Home in Nix – dotfile management - devhugo
https://hugoreeves.com/posts/2019/nix-home/
======
the_duke
I tried out Nix recently, with the intention of using it to get declarative
management of my user account.

I discovered too late that Nix basically has no support for this.

While NixOS has some very nice features for declarative setup, user
environment management boils down to terminal commands for "install package X,
remove package Y".

The mentioned home-manager seems more of an awkward hack than a good solution
in my view.
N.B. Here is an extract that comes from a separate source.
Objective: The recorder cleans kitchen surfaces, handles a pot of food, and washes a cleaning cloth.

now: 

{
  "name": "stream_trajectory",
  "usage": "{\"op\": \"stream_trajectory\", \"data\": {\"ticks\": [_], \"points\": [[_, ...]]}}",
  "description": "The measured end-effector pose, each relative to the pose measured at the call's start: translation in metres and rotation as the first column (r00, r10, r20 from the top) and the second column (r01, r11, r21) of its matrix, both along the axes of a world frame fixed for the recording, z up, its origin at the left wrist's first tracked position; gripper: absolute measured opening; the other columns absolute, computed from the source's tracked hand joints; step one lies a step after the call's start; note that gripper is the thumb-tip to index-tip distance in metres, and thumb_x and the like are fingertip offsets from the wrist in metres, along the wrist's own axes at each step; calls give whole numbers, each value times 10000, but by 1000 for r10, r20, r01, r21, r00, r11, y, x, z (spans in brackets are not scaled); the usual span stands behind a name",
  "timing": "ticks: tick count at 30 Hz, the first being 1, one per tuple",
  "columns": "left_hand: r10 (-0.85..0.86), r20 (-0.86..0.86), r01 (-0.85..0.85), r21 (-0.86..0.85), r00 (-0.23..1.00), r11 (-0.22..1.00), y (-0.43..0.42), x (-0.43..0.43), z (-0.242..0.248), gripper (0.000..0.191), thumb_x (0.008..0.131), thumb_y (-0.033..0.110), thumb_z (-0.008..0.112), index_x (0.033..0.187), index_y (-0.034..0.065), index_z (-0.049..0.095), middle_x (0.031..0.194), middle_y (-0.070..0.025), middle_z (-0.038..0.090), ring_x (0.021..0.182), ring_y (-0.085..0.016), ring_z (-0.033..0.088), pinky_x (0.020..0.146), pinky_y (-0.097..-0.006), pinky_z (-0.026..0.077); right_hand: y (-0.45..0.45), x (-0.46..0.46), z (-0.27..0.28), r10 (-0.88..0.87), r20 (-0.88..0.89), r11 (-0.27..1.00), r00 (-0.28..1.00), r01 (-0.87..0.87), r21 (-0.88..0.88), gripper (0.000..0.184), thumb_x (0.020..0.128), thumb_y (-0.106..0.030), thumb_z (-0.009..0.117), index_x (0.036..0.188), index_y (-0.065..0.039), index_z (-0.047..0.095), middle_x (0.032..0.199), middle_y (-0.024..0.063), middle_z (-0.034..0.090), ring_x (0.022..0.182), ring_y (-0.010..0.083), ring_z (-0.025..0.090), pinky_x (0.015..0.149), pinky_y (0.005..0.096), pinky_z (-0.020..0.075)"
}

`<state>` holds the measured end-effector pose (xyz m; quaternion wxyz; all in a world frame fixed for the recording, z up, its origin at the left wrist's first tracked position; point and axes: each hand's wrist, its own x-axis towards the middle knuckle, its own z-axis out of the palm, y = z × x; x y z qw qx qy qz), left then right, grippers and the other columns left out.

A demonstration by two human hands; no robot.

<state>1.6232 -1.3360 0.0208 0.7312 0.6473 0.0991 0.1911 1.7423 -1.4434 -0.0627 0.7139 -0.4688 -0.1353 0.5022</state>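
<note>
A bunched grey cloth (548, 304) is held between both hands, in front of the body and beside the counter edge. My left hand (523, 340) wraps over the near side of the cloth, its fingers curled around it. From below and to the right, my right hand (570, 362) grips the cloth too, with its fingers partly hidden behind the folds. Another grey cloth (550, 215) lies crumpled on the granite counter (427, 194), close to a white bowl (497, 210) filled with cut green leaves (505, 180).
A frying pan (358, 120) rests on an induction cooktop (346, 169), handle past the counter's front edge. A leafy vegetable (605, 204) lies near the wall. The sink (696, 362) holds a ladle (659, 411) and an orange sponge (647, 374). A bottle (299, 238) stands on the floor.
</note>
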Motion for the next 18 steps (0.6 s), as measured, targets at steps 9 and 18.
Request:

It builds up a parallel package repository that you have to use
besides the actual packages, and requires a lot of additional work if you want
to customize something.

In my understanding (possibly incorrent?) it is also not actually immutable,
but just dumps down files into $HOME, losing the most interesting aspect of
Nix.

In the end I ditched it and stuck to my Ansible setup.

Nix is a great approach, and definitely worth a look, if you can stomach the
other downsides (see below). But right now I would only recommend it for
deterministic server builds or isolated dev environments, not for managing you
main setup.

* Problems:

\- There is plenty of documentation, but it is often incoherent, messy,
missing important explanations, and it is generally very awkward to get a good
insight and understanding of how all the parts fit together.

\- The language... it is full of confusing oddities; clearly something that
has grown peace by piece. Switching to something more coherent like Gluon
(also functional, [https://github.com/gluon-
lang/gluon](https://github.com/gluon-lang/gluon)) would seem like a better
approach to me.

\- Packages: The quality can be very hit and miss. I discovered several that
are written poorly. Plenty are also outdated/unmaintained. But: considering
the niche nature of Nix, the amount of packages is actually quite impressive.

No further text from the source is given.